Hingga tahun ke-7, total dana desa (DD) yang tersebar di 841 desa di tujuh kabupaten di Kaltim sekitar Rp 4,914 triliun. Termasuk yang digelontorkan tahun ini sebesar Rp 939 miliar.
PENAJAM – Angka-angka penyaluran DD tersebut diutarakan Asisten Pemerintahan dan Kesra Sekprov Kaltim Mohammad Jauhar Effendi kepada Kaltim Post, Rabu (21/7). Ini sebagai tanggapan atas munculnya wacana membubarkan atau meninjau ulang Program Pembangunan dan Pemberdayaan Masyarakat Desa (P3MD).
Menurut Jauhar, jika disebut P3MD di bawah Kementerian Desa tak punya payung hukum. “Tentu, pernyataan tersebut saya pandang tidak tepat dan menyesatkan, karena bisa menggiring sebuah opini, bahwa selama 7 tahun pemerintah pusat dianggap melanggar dan menyalahi aturan,” kata Jauhar.
Dampak dari pernyataan bahwa P3MD tak punya payung hukum bukan hanya kepada Kaltim, tapi juga dirasakan oleh 33 provinsi di Indonesia (minus Provinsi DKI Jakarta) dan 74.961 desa di Indonesia.
Melalui pernyataan tertulis Mohammad Jauhar Effendi, mantan camat Babulu dan camat Penajam, Penajam Paser Utara (PPU) 1997–1999 itu mengungkapkan, pendamping profesional (atau yang lebih dikenal dengan pendamping desa) hadir, seiring adanya kebijakan diluncurkannya DD.
Agar penggunaan DD tepat sasaran, Kementerian Desa, Pembangunan Daerah Tertinggal dan Transmigrasi (Kemendes PDTT) punya program, namanya P3MD. Jadi posisi pendamping desa/pendamping profesional adalah bagian dari P3MD.
Untuk diketahui, lanjut dia, sebenarnya jumlah kuota pendamping profesional di Kaltim 478 orang. Namun, hingga kini yang terisi hanya 362 orang. Ada kekosongan 116 orang. Penyebab kekosongan tersebut sangat beragam. Ada yang lolos menjadi anggota KPU, ada yang lolos menjadi PNS, juga terpilih menjadi kepala desa.

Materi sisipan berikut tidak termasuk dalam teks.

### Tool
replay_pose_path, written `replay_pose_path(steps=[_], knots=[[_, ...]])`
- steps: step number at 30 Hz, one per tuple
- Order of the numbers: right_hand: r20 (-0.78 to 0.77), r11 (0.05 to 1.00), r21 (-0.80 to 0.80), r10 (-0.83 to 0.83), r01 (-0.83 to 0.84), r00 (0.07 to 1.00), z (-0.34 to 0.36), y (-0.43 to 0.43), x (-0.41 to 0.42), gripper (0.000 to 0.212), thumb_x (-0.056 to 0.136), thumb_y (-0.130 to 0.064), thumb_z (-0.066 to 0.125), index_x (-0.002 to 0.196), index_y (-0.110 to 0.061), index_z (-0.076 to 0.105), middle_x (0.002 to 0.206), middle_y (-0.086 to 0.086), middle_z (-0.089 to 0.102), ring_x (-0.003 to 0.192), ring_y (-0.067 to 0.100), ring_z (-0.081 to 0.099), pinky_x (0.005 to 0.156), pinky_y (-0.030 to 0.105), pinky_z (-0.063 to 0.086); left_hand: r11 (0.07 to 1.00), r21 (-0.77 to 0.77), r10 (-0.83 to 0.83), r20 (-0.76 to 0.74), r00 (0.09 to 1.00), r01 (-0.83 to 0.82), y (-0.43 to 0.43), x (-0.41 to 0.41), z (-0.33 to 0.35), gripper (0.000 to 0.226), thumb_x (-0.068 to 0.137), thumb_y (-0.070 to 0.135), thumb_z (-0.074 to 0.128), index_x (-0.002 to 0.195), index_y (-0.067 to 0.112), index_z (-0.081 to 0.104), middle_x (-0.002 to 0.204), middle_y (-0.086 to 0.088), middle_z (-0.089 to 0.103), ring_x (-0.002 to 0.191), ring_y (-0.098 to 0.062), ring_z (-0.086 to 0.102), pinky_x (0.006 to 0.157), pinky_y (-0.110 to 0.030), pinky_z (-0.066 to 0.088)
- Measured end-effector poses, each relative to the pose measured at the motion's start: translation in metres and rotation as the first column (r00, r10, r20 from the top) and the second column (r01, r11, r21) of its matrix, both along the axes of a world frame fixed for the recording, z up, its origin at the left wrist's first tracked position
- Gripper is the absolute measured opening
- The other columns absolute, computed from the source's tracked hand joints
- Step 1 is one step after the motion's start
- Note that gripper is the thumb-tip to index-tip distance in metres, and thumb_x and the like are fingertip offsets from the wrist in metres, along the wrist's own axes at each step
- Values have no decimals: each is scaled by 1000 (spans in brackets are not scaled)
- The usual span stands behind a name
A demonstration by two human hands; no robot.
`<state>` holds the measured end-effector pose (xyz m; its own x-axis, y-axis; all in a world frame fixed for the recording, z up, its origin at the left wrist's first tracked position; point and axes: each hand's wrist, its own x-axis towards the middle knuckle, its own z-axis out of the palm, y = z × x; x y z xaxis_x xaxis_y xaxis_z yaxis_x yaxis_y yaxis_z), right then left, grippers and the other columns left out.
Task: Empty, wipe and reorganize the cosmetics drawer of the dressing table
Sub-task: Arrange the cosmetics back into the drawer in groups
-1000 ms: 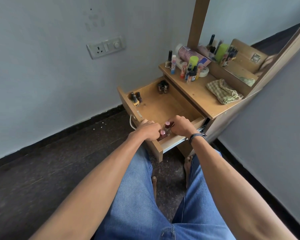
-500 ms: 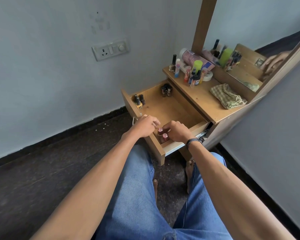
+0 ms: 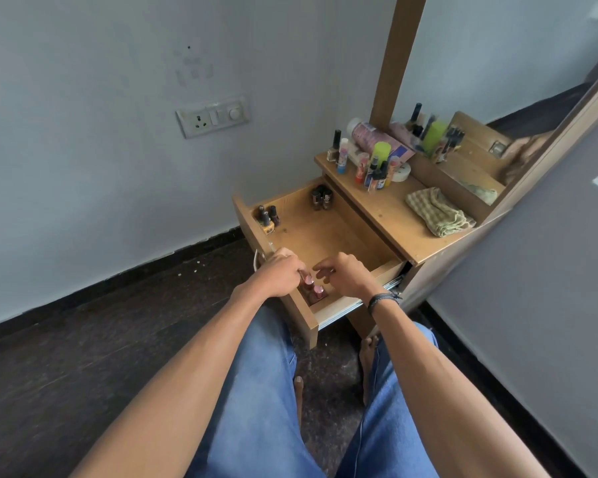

Bahkan, mantan pendamping/fasilitator Program Nasional Pemberdayaan Masyarakat (PNPM) Mandiri Perdesaan di Kaltim (sebelum ada DD), ada yang terpilih menjadi anggota DPRD. Itu artinya kapasitas dan kualitas pendamping desa cukup diakui, karena mampu bersaing dengan kompetitor yang lain.
“Selama 8 tahun saya jadi kepala Dinas Pemberdayaan Masyarakat dan Pemerintahan Desa Kaltim, diperoleh informasi PDTI (Pendamping Desa Teknik Infrastruktur) yang ditempatkan di wilayah kecamatan, tidak pernah terpenuhi, karena sulitnya mencari Sarjana Teknik Sipil yang mau ditempatkan di wilayah kecamatan, terutama yang jauh dari ibu kota kabupaten, dengan gaji dan fasilitas yang terbatas,” jelasnya.
Tugas mereka pun cukup berat. Jauhar mencontohkan, melalui musyawarah desa (musdes) diputuskan salah satu penggunaan DD digunakan untuk membiayai pembangunan jembatan desa, sehingga tugas PDTI adalah membantu pemerintah desa (pemdes) membuatkan desain dan menghitung kekuatan konstruksi jembatan serta membantu pembuatan rencana anggaran biaya (RAB).
Begitu juga pendamping desa yang lain. Tugasnya cukup banyak dan beragam. Ada kalanya membantu proses penyusunan Rencana Pembangunan Jangka Menengah Desa (RPJMDes), membantu pembentukan dan pengembangan Badan Usaha Milik Desa (Bumdes).
Selain itu, membantu penanganan program stunting, yaitu masalah kurang gizi kronis yang disebabkan kurangnya asupan gizi dalam waktu yang cukup lama, sehingga mengakibatkan gangguan pertumbuhan pada anak, di mana tinggi badan anak lebih rendah atau pendek (kerdil) dari standar usia yang seharusnya. Banyak aspek yang harus dilakukan untuk penanganan dan pencegahan stunting.
Jadi, menurut dia, tidak masuk akal kalau ada yang berpendapat bahwa tugas pendamping desa hanya meng-SPJ-kan. Itu hanya bagian kecil dari tugas pendamping desa, yaitu melaporkan penggunaan DD. Begitu juga tidak benar cara kerja pendamping desa seperti robot.